• Material supplied:
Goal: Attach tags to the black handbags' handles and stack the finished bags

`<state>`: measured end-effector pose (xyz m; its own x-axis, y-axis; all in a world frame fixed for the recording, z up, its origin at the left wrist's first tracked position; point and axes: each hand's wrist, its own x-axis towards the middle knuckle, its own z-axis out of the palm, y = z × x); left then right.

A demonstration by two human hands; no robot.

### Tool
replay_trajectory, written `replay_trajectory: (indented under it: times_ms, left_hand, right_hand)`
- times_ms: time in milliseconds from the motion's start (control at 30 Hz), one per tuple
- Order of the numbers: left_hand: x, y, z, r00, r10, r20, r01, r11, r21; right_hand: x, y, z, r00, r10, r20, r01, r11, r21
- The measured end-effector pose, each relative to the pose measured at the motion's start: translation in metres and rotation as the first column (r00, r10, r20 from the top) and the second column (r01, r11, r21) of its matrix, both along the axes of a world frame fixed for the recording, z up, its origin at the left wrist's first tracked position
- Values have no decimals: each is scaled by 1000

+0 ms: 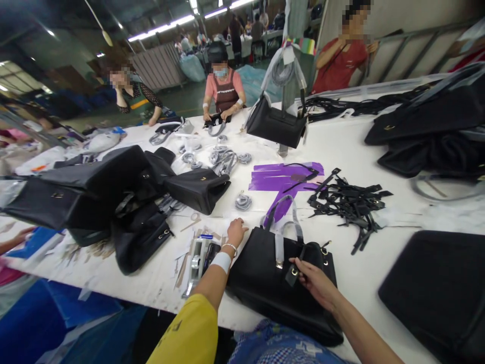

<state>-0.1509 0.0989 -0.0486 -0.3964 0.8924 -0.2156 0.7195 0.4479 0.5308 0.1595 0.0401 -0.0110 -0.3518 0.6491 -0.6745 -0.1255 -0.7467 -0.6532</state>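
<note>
A black handbag [257,283] lies before me on the white table, its handle [279,247] covered in clear wrap and pointing away from me. My right hand [318,283] pinches a small black leather tag [291,275] with a gold eyelet, over the bag's front. Beside the bag's upper left corner is my left hand [237,232], fingers loosely extended and holding nothing that I can see. A tape dispenser [196,258] sits under and left of my left forearm. To the bag's upper right lies a pile of black straps and tags [350,202] with gold eyelets.
Purple tape strips [273,179] are stuck on the table beyond the bag. Black bags [91,192] are heaped left, and a black piece [435,288] lies right. A wrapped bag [278,121] stands by a post. Coiled wrapped straps [243,201] lie mid-table. People [223,91] work opposite.
</note>
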Motion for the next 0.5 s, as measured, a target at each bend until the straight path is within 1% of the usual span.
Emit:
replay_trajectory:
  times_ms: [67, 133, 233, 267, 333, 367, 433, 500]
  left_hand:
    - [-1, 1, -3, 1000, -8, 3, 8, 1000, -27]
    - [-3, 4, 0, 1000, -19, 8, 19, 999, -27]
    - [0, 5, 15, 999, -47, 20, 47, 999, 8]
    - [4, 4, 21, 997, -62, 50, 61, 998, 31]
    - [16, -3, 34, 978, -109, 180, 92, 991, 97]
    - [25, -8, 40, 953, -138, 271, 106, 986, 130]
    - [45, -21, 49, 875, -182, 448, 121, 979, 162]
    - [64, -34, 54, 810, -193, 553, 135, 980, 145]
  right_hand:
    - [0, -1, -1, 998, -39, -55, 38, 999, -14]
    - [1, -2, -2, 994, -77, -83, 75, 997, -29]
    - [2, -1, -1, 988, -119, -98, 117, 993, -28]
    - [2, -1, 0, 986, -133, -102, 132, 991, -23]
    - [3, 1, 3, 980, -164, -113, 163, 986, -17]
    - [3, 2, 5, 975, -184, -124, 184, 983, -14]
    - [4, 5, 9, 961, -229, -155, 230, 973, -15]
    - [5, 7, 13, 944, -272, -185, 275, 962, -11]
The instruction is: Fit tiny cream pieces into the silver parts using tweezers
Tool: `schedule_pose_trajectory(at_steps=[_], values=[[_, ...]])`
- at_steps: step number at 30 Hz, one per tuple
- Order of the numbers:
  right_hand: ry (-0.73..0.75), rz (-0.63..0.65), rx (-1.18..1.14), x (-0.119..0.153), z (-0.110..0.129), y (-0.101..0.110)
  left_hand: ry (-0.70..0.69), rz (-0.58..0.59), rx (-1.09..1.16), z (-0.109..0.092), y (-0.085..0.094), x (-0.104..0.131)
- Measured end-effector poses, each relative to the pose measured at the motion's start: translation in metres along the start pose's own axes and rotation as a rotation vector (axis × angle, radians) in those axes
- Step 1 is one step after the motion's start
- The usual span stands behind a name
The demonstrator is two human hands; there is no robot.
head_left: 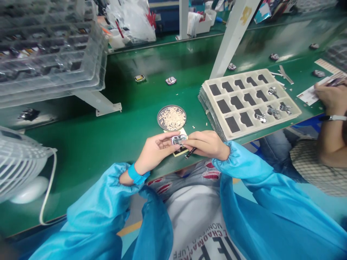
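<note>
1. Our left hand (155, 147) pinches the device casing (179, 139), apparently steadying it for our right hand (207, 144), which grips a black strip (190, 153), possibly tweezers.
2. We hold it near the round dish's (157, 119) six o'clock, presumably for easy reach.

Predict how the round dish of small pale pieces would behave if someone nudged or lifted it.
The round dish would probably slide rather than roll, since it lies flat. It seems unlikely to tip, being low and wide. The pale pieces look loose, so tilting might spill them over the shallow rim.
</note>
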State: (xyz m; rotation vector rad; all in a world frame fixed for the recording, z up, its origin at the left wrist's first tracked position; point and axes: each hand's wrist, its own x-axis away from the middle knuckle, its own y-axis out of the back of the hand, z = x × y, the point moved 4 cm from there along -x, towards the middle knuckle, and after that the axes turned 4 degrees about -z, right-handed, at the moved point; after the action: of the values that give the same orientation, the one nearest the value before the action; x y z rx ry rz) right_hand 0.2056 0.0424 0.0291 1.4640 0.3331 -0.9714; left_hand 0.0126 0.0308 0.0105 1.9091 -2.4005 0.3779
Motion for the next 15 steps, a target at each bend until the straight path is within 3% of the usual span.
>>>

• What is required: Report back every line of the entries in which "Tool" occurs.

• Response:
### Tool
Tool: `schedule_pose_trajectory(at_steps=[_], values=[[_, ...]])`

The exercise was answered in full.